Exactly as shown below, retype every line of the data.
START Material provided
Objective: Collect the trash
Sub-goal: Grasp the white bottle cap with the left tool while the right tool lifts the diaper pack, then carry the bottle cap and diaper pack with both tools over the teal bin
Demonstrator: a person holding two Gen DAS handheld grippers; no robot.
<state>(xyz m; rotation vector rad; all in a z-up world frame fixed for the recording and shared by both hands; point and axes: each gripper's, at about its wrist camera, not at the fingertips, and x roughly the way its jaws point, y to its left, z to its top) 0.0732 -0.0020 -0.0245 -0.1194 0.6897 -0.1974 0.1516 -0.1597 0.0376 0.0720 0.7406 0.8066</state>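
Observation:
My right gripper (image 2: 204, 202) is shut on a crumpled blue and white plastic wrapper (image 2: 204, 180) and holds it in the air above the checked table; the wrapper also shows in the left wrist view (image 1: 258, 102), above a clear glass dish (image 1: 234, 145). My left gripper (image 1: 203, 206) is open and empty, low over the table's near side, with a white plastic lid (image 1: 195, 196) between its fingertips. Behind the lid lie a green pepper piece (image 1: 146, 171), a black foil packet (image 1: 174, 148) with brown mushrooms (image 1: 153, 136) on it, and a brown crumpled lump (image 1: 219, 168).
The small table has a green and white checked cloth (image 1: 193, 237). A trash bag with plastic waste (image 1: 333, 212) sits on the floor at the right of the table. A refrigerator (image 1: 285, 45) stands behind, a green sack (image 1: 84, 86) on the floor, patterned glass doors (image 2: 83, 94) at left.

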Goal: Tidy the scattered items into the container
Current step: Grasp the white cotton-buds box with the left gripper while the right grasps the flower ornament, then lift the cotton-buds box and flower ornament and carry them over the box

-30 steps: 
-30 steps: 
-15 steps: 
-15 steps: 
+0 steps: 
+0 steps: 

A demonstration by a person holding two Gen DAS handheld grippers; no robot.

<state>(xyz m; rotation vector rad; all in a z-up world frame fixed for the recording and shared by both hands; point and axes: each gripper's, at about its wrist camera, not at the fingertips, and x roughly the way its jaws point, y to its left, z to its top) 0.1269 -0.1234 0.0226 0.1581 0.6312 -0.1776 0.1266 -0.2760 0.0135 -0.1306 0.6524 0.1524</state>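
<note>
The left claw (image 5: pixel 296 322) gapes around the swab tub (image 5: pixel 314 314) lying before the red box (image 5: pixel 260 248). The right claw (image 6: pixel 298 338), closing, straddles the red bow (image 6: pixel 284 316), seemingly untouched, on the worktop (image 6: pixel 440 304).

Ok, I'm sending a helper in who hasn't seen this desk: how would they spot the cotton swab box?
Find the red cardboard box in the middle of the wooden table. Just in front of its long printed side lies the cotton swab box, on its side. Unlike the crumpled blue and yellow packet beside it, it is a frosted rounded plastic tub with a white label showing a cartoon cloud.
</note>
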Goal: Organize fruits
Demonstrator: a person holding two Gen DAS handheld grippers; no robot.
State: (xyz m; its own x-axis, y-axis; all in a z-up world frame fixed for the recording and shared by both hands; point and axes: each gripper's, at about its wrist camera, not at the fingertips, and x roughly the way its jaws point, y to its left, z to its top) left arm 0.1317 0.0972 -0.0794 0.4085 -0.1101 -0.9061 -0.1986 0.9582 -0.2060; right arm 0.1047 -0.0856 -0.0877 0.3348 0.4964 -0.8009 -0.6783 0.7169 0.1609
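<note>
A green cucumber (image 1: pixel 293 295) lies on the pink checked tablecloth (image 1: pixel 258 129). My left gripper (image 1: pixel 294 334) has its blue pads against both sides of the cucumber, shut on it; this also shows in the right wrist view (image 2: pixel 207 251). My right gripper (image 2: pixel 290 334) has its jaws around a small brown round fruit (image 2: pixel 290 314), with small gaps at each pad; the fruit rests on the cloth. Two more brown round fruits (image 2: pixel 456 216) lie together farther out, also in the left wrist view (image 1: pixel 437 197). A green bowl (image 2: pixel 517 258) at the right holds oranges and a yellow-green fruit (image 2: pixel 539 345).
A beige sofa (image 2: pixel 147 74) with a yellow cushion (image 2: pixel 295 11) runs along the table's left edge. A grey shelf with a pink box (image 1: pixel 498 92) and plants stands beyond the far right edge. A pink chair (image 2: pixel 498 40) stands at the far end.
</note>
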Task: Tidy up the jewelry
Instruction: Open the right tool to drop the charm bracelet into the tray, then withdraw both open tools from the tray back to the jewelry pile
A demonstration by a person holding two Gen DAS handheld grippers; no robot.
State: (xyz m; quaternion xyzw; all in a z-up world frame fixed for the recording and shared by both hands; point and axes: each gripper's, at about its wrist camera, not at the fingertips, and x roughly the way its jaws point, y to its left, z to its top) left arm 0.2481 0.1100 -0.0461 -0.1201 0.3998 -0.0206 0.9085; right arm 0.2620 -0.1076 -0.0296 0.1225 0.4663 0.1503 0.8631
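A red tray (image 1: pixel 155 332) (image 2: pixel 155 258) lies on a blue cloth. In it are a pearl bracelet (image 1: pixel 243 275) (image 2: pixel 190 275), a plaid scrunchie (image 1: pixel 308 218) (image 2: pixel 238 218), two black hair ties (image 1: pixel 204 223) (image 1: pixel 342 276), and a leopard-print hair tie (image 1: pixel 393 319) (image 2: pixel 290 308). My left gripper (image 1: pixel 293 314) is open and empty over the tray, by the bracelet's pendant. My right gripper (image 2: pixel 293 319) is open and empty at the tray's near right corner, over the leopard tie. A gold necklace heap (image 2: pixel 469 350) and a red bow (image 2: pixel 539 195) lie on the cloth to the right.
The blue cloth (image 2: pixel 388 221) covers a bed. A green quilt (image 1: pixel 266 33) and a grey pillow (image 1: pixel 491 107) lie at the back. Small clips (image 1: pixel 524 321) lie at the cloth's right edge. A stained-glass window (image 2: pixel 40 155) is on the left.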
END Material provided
Response area:
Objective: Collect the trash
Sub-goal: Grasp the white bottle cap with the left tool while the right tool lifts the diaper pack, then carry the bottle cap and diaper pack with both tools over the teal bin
Demonstrator: a person holding two Gen DAS handheld grippers; no robot.
<state>(xyz m; rotation vector rad; all in a z-up world frame fixed for the recording and shared by both hands; point and axes: each gripper's, at about its wrist camera, not at the fingertips, and x roughly the way its jaws point, y to its left, z to its top) 0.0732 -0.0020 -0.0245 -0.1194 0.6897 -0.1974 0.1516 -0.1597 0.0376 0.0720 0.7406 0.8066</state>
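Observation:
My right gripper (image 2: 204, 202) is shut on a crumpled blue and white plastic wrapper (image 2: 204, 180) and holds it in the air above the checked table; the wrapper also shows in the left wrist view (image 1: 258, 102), above a clear glass dish (image 1: 234, 145). My left gripper (image 1: 203, 206) is open and empty, low over the table's near side, with a white plastic lid (image 1: 195, 196) between its fingertips. Behind the lid lie a green pepper piece (image 1: 146, 171), a black foil packet (image 1: 174, 148) with brown mushrooms (image 1: 153, 136) on it, and a brown crumpled lump (image 1: 219, 168).
The small table has a green and white checked cloth (image 1: 193, 237). A trash bag with plastic waste (image 1: 333, 212) sits on the floor at the right of the table. A refrigerator (image 1: 285, 45) stands behind, a green sack (image 1: 84, 86) on the floor, patterned glass doors (image 2: 83, 94) at left.
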
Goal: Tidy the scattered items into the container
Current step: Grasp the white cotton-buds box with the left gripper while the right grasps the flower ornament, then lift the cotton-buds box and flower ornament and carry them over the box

-30 steps: 
-30 steps: 
-15 steps: 
-15 steps: 
+0 steps: 
+0 steps: 

A demonstration by a person holding two Gen DAS handheld grippers; no robot.

<state>(xyz m; rotation vector rad; all in a z-up world frame fixed for the recording and shared by both hands; point and axes: each gripper's, at about its wrist camera, not at the fingertips, and x roughly the way its jaws point, y to its left, z to its top) 0.1269 -0.1234 0.0226 0.1581 0.6312 -0.1776 0.1266 -0.2760 0.0135 -0.1306 0.6524 0.1524</state>
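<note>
The left claw (image 5: pixel 296 322) gapes around the swab tub (image 5: pixel 314 314) lying before the red box (image 5: pixel 260 248). The right claw (image 6: pixel 298 338), closing, straddles the red bow (image 6: pixel 284 316), seemingly untouched, on the worktop (image 6: pixel 440 304).

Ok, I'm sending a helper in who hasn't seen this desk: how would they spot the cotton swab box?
Find the red cardboard box in the middle of the wooden table. Just in front of its long printed side lies the cotton swab box, on its side. Unlike the crumpled blue and yellow packet beside it, it is a frosted rounded plastic tub with a white label showing a cartoon cloud.
</note>
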Goal: Organize fruits
Demonstrator: a person holding two Gen DAS handheld grippers; no robot.
State: (xyz m; its own x-axis, y-axis; all in a z-up world frame fixed for the recording and shared by both hands; point and axes: each gripper's, at about its wrist camera, not at the fingertips, and x roughly the way its jaws point, y to its left, z to its top) left arm 0.1317 0.0972 -0.0794 0.4085 -0.1101 -0.9061 -0.1986 0.9582 -0.2060; right arm 0.1047 -0.0856 -0.0877 0.3348 0.4964 -0.8009 -0.6783 0.7169 0.1609
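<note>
A green cucumber (image 1: pixel 293 295) lies on the pink checked tablecloth (image 1: pixel 258 129). My left gripper (image 1: pixel 294 334) has its blue pads against both sides of the cucumber, shut on it; this also shows in the right wrist view (image 2: pixel 207 251). My right gripper (image 2: pixel 290 334) has its jaws around a small brown round fruit (image 2: pixel 290 314), with small gaps at each pad; the fruit rests on the cloth. Two more brown round fruits (image 2: pixel 456 216) lie together farther out, also in the left wrist view (image 1: pixel 437 197). A green bowl (image 2: pixel 517 258) at the right holds oranges and a yellow-green fruit (image 2: pixel 539 345).
A beige sofa (image 2: pixel 147 74) with a yellow cushion (image 2: pixel 295 11) runs along the table's left edge. A grey shelf with a pink box (image 1: pixel 498 92) and plants stands beyond the far right edge. A pink chair (image 2: pixel 498 40) stands at the far end.
</note>
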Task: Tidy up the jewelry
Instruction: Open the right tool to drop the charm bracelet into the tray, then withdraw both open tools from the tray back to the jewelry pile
A demonstration by a person holding two Gen DAS handheld grippers; no robot.
State: (xyz m; quaternion xyzw; all in a z-up world frame fixed for the recording and shared by both hands; point and axes: each gripper's, at about its wrist camera, not at the fingertips, and x roughly the way its jaws point, y to its left, z to its top) left arm 0.2481 0.1100 -0.0461 -0.1201 0.3998 -0.0206 0.9085; right arm 0.2620 -0.1076 -0.0296 0.1225 0.4663 0.1503 0.8631
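A red tray (image 1: pixel 155 332) (image 2: pixel 155 258) lies on a blue cloth. In it are a pearl bracelet (image 1: pixel 243 275) (image 2: pixel 190 275), a plaid scrunchie (image 1: pixel 308 218) (image 2: pixel 238 218), two black hair ties (image 1: pixel 204 223) (image 1: pixel 342 276), and a leopard-print hair tie (image 1: pixel 393 319) (image 2: pixel 290 308). My left gripper (image 1: pixel 293 314) is open and empty over the tray, by the bracelet's pendant. My right gripper (image 2: pixel 293 319) is open and empty at the tray's near right corner, over the leopard tie. A gold necklace heap (image 2: pixel 469 350) and a red bow (image 2: pixel 539 195) lie on the cloth to the right.
The blue cloth (image 2: pixel 388 221) covers a bed. A green quilt (image 1: pixel 266 33) and a grey pillow (image 1: pixel 491 107) lie at the back. Small clips (image 1: pixel 524 321) lie at the cloth's right edge. A stained-glass window (image 2: pixel 40 155) is on the left.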

No more output will be produced.